In the past three years, the clinic started to issue medical records that were accessible through a personal ID card.

For migrant workers, some of whom might suffer from diabetes or other illnesses, keeping track of their medical history and medication requirements is no easy task.

Now clinic workers can get the information they need about their patients’ health over the Internet.

The medical and dental staff also provide cultural and bilingual services.

At the migrant sites, the clinic will see from seven to 17 patients a day.

“They’re friendly to everyone, even if you don’t have a lot of money,” Yolanda Velazco said in Spanish. “They provide affordable medicine and health screenings.”

Velazco, a house cleaner from Petaluma, said she started feeling pains in her abdomen six months ago whenever she used cleaning products with strong fumes. At the clinic, she was diagnosed and is getting treatment.

Medical assistant Jillian Pinochi said it is common for many of the migrant workers to seek help for ailments that originate in the field or are related to a transient lifestyle and unhygienic, crowded living conditions.

“It’s hard on their bodies to be working and bending all day,” she said.

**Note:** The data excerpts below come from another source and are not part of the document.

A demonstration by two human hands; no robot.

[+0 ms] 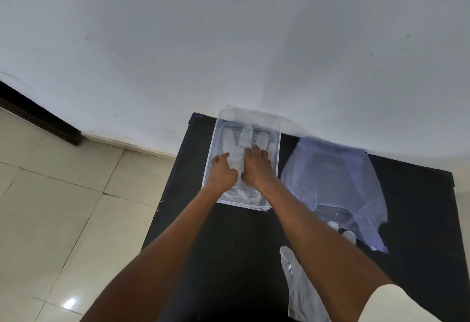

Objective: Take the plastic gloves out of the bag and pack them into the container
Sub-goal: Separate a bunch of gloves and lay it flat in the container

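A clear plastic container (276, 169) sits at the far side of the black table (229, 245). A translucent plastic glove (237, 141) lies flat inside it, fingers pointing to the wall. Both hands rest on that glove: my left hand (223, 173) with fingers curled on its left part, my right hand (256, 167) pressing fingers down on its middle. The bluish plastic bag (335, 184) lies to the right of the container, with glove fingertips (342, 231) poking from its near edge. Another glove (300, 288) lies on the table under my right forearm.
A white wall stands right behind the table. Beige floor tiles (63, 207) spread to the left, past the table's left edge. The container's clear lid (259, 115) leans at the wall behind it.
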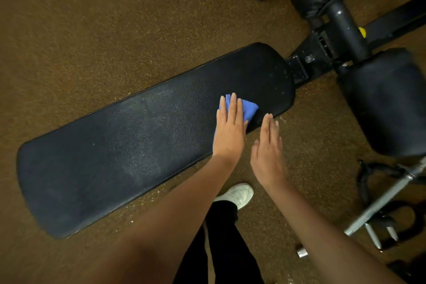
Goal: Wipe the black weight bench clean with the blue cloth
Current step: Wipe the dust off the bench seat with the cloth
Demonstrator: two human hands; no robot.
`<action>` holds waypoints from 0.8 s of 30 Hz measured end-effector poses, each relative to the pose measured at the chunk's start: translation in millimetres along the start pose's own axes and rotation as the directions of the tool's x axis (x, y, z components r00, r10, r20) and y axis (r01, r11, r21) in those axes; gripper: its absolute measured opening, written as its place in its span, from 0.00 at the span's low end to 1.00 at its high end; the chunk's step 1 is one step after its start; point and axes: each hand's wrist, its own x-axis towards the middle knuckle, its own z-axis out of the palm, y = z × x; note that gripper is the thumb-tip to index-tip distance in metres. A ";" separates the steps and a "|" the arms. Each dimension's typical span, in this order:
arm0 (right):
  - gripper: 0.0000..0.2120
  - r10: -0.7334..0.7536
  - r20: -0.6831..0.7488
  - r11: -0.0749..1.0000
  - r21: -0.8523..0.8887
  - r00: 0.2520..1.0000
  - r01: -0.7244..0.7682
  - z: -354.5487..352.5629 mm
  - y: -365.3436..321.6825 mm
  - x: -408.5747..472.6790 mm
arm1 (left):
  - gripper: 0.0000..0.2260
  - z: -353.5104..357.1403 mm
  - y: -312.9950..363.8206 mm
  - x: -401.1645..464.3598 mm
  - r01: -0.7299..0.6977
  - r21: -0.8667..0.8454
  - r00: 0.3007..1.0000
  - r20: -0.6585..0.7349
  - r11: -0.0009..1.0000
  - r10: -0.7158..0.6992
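The floor [92,30] is a brown, speckled, grainy surface that fills most of the view, with wide bare stretches above and below the bench. The bench [138,140] is a long, flat black pad with rounded ends, lying diagonally from lower left to upper right; its skin is pebbled vinyl, with dull greyish streaks across the middle. Its near long edge runs just under both wrists. At its upper right end a black metal frame [322,53] joins it, carrying a round tube and a small yellow knob [362,32]. Two fat black roller pads [387,99], cylindrical and smooth, with gathered ends, sit on either side of that tube. At the right edge lies a silvery metal bar [387,200] over black straps, tight against the lower pad.

The left hand [230,129] lies flat, fingers straight and together, pressing the cloth [250,108] onto the bench near its right end, close to the near edge. The cloth is blue, soft, folded into a small wad, showing past the fingertips and at the wrist side. The right hand [268,152] is flat and relaxed, holding nothing, fingertips at the bench's near edge, just beside the left hand. A white shoe [238,193] stands on the floor below, between the forearms.
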 end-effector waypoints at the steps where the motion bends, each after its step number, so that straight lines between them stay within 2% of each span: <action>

The most common ailments among migrant workers include asthma, depression, diabetes, high blood pressure, chronic backaches and foot problems.

Kathy Ficco, executive director of the Community Health Clinics and Programs, said the centerpiece for the community outreach done at the migrant camps and neighborhoods, schools and other locations is the family feeling inside the small mobile clinic.

“It’s very important to relate to the people we serve,” she said. “I think one of the reasons people enjoy coming to the clinic is because of the relationships.”